* WHAT NEEDS TO BE DONE *
From the records below, transcribe only the lines running from the one with "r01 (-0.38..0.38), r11" through the one with "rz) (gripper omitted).". Keep both of those end lines.

[Dataset excerpts]
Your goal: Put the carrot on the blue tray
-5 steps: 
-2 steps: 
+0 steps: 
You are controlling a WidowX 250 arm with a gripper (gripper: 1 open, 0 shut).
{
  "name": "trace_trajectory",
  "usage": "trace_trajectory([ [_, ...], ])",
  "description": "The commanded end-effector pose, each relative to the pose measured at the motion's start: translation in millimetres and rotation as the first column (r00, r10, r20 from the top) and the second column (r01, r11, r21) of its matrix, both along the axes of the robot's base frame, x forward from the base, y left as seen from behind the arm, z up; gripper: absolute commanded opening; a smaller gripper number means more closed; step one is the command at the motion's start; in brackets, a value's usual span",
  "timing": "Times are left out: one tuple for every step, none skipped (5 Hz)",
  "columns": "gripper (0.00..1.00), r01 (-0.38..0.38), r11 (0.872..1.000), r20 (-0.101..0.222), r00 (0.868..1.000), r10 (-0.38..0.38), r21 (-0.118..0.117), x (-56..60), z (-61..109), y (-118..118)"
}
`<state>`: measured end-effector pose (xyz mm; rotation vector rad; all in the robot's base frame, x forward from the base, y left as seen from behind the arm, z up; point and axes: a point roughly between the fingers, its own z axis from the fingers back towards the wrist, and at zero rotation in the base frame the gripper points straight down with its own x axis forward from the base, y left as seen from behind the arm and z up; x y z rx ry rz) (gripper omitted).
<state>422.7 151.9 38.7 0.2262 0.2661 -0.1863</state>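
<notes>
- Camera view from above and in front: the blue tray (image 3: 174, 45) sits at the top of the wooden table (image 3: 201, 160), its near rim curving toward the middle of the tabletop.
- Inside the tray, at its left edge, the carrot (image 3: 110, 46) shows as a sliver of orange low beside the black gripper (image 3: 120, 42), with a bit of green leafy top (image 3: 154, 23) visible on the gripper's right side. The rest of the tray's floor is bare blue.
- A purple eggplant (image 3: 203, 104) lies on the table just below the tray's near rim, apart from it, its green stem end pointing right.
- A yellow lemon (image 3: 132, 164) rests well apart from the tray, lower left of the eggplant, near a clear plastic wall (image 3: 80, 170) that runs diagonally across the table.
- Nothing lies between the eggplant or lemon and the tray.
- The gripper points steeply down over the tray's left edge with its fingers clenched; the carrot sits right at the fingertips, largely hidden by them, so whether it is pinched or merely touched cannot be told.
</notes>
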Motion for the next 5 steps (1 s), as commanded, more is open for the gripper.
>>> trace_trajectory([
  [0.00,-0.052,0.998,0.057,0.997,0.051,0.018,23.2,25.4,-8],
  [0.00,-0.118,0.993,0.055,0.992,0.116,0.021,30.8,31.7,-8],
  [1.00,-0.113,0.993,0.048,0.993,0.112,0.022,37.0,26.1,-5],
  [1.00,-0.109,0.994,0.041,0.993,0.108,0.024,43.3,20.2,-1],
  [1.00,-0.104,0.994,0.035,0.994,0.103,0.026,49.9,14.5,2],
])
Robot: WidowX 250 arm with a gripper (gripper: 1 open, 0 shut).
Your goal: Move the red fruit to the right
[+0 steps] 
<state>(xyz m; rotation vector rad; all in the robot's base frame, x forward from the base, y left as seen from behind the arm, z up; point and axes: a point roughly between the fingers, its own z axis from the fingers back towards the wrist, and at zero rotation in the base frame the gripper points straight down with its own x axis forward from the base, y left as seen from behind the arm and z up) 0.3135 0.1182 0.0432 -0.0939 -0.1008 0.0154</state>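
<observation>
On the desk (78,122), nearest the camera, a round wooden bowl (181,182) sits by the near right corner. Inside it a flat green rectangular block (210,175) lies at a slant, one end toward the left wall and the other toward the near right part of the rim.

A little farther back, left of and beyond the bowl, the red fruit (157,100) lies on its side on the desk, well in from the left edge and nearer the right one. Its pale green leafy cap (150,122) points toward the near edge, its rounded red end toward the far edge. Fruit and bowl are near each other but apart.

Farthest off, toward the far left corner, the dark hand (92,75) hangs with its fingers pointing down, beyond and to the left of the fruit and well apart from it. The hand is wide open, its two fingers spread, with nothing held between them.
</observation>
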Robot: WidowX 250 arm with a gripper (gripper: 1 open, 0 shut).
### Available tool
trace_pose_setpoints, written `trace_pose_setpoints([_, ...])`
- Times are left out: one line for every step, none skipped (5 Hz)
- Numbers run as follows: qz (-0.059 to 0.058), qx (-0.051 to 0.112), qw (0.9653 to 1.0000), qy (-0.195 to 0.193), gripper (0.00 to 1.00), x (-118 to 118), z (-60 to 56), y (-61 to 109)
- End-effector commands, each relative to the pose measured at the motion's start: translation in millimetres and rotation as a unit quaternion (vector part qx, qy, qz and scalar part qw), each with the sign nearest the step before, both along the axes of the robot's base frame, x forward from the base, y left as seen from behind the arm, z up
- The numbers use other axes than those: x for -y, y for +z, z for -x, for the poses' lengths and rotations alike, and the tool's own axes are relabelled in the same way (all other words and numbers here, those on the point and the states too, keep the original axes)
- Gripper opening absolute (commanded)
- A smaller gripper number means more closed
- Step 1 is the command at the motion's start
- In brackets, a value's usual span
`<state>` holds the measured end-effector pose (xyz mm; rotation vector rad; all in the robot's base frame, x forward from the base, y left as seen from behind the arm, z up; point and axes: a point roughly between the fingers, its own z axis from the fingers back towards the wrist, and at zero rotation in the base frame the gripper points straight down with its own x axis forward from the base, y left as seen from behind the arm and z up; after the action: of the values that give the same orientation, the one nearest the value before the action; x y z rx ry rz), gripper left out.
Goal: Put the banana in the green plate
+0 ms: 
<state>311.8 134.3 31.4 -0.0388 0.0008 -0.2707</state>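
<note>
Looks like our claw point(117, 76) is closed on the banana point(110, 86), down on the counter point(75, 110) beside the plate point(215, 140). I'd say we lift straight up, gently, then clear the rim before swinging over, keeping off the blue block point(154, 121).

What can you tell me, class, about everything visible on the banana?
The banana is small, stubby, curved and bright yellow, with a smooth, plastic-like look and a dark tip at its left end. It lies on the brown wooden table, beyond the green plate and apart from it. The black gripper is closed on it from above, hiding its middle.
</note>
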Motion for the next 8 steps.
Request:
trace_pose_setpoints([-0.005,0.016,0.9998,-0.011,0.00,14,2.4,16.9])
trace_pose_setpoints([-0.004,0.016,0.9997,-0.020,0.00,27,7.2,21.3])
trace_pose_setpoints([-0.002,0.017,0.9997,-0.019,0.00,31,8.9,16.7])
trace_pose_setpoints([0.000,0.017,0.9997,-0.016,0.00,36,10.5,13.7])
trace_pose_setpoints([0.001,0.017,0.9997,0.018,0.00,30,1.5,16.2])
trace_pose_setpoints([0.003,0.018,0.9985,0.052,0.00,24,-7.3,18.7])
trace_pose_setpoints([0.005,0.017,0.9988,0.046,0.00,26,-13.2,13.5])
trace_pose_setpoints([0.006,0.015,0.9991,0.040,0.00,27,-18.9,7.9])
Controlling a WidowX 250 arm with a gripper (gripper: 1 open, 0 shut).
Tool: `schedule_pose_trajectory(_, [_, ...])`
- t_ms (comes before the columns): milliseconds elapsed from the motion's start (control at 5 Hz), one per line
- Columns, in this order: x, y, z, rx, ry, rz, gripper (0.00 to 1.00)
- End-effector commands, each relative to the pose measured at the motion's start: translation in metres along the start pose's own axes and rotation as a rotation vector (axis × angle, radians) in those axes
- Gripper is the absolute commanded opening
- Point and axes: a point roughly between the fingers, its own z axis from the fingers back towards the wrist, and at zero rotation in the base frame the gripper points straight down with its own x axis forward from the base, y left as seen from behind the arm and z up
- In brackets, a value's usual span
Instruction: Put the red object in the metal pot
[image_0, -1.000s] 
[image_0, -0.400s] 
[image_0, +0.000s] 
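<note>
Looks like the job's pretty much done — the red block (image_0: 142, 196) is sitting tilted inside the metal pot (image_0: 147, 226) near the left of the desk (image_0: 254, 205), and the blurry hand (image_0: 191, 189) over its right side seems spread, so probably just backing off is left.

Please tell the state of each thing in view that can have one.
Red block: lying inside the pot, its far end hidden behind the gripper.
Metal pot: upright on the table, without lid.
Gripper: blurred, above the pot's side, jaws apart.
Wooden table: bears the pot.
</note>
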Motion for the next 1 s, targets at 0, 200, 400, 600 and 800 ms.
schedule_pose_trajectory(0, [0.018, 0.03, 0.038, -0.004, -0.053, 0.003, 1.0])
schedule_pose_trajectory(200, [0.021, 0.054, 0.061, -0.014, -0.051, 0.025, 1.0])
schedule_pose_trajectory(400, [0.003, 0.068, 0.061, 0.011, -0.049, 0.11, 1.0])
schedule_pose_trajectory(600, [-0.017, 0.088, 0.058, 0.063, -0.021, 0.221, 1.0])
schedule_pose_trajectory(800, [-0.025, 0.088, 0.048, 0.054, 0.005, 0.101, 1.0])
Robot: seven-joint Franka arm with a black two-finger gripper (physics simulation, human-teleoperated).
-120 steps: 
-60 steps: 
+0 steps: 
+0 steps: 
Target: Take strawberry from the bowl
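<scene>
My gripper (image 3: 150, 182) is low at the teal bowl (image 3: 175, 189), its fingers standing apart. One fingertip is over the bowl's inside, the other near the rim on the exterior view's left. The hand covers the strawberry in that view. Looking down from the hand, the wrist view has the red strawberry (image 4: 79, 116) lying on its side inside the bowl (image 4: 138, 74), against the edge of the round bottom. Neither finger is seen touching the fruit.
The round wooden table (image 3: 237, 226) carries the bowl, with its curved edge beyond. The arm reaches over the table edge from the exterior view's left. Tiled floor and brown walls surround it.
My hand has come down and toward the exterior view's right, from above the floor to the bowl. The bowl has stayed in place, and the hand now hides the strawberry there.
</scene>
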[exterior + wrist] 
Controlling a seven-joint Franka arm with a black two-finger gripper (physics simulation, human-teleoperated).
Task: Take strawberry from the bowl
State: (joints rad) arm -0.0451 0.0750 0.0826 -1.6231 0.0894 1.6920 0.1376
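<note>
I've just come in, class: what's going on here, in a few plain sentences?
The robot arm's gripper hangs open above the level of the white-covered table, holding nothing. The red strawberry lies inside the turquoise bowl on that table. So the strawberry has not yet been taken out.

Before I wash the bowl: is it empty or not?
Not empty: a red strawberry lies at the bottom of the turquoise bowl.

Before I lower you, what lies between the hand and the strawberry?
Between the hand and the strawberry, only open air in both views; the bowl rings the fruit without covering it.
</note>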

* TASK RESPONSE *
  "columns": "gripper (0.00..1.00), r01 (-0.38..0.38), r11 (0.872..1.000), r20 (-0.101..0.222), r00 (0.868..1.000), r10 (-0.38..0.38), r21 (-0.118..0.117), x (-56..60), z (-61..109), y (-118..118)"
}
`<state>`: measured end-effector pose (xyz mm; rotation vector rad; all in the robot's base frame, x forward from the base, y left as seen from behind the arm, z up; point and axes: a point roughly between the fingers, its own z axis from the fingers back towards the wrist, and at zero rotation in the base frame the gripper points straight down with its own x axis forward from the base, y left as seen from behind the arm and z up; x y z rx ry rz) (gripper omitted).

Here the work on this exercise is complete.